**The problem**
Wherever a picture appears in the data below, omit it, and restate everything else word for word.

◆ ◆ ◆ ◆ ◆

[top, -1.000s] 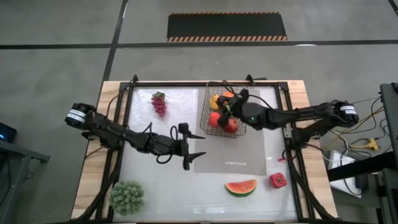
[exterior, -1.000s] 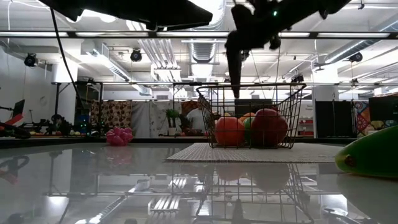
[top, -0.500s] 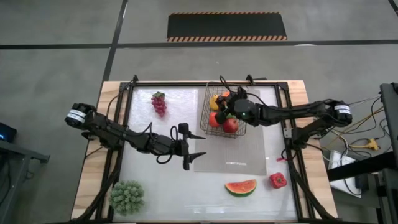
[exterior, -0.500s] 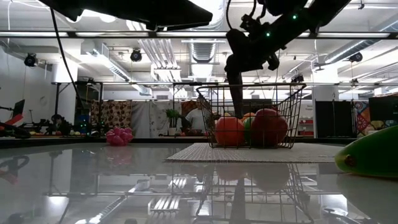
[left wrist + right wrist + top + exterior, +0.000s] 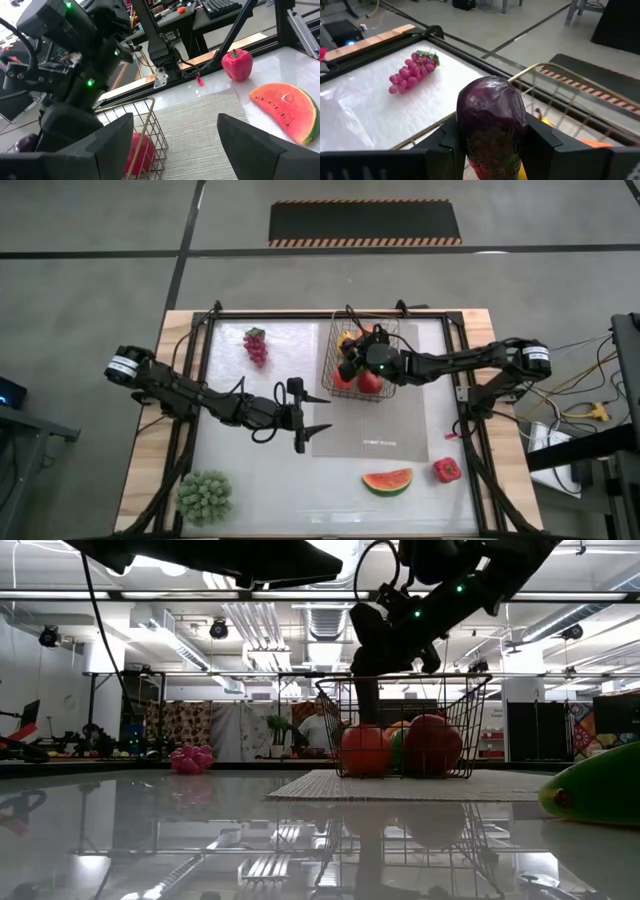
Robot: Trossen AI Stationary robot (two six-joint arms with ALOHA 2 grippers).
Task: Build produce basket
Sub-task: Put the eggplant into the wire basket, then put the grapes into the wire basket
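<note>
The black wire basket [image 5: 377, 392] stands on the grey mat [image 5: 370, 430] and holds red apples [image 5: 371, 382] and a yellow fruit. My right gripper [image 5: 349, 361] is over the basket's left part, shut on a dark purple eggplant [image 5: 492, 120], which also shows in the low view [image 5: 367, 700]. My left gripper [image 5: 318, 412] is open and empty, above the mat's left edge. Purple grapes [image 5: 256, 345], a watermelon slice [image 5: 387, 480] and a red pepper [image 5: 447, 470] lie on the table. My right gripper pinches the eggplant between its two fingers [image 5: 451, 142], on two opposite sides of its body [image 5: 470, 131]. In the low view the eggplant hangs upright below the gripper, its lower end [image 5: 367, 718] inside the basket's left end. Whether it touches the fruit there I cannot tell.
A green bunch [image 5: 205, 496] lies at the table's near left corner. The table's black frame [image 5: 205, 330] runs around the white top. In the low view the watermelon slice [image 5: 595, 790] is close at the right.
My right gripper has gone toward the table's left edge across the basket and down, still shut on the eggplant. The eggplant's lower end now hangs below the basket's rim at its left end.
</note>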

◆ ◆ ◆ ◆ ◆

**Written solution**
[top, -1.000s] 
[exterior, -1.000s] 
[top, -0.500s] 
[exterior, -0.500s] 
[left wrist + right wrist + top + exterior, +0.000s] 
Robot: Trossen AI Stationary robot (two six-joint arms with ALOHA 2 grippers).
Task: Build produce basket
Sub-task: Put the eggplant into the wire basket, then put the grapes into the wire basket
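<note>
The black wire basket [image 5: 377, 392] stands on the grey mat [image 5: 370, 430] and holds red apples [image 5: 371, 382] and a yellow fruit. My right gripper [image 5: 349, 361] is over the basket's left part, shut on a dark purple eggplant [image 5: 492, 120], which also shows in the low view [image 5: 367, 700]. My left gripper [image 5: 318, 412] is open and empty, above the mat's left edge. Purple grapes [image 5: 256, 345], a watermelon slice [image 5: 387, 480] and a red pepper [image 5: 447, 470] lie on the table. My right gripper pinches the eggplant between its two fingers [image 5: 451, 142], on two opposite sides of its body [image 5: 470, 131]. In the low view the eggplant hangs upright below the gripper, its lower end [image 5: 367, 718] inside the basket's left end. Whether it touches the fruit there I cannot tell.
A green bunch [image 5: 205, 496] lies at the table's near left corner. The table's black frame [image 5: 205, 330] runs around the white top. In the low view the watermelon slice [image 5: 595, 790] is close at the right.
My right gripper has gone toward the table's left edge across the basket and down, still shut on the eggplant. The eggplant's lower end now hangs below the basket's rim at its left end.
</note>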

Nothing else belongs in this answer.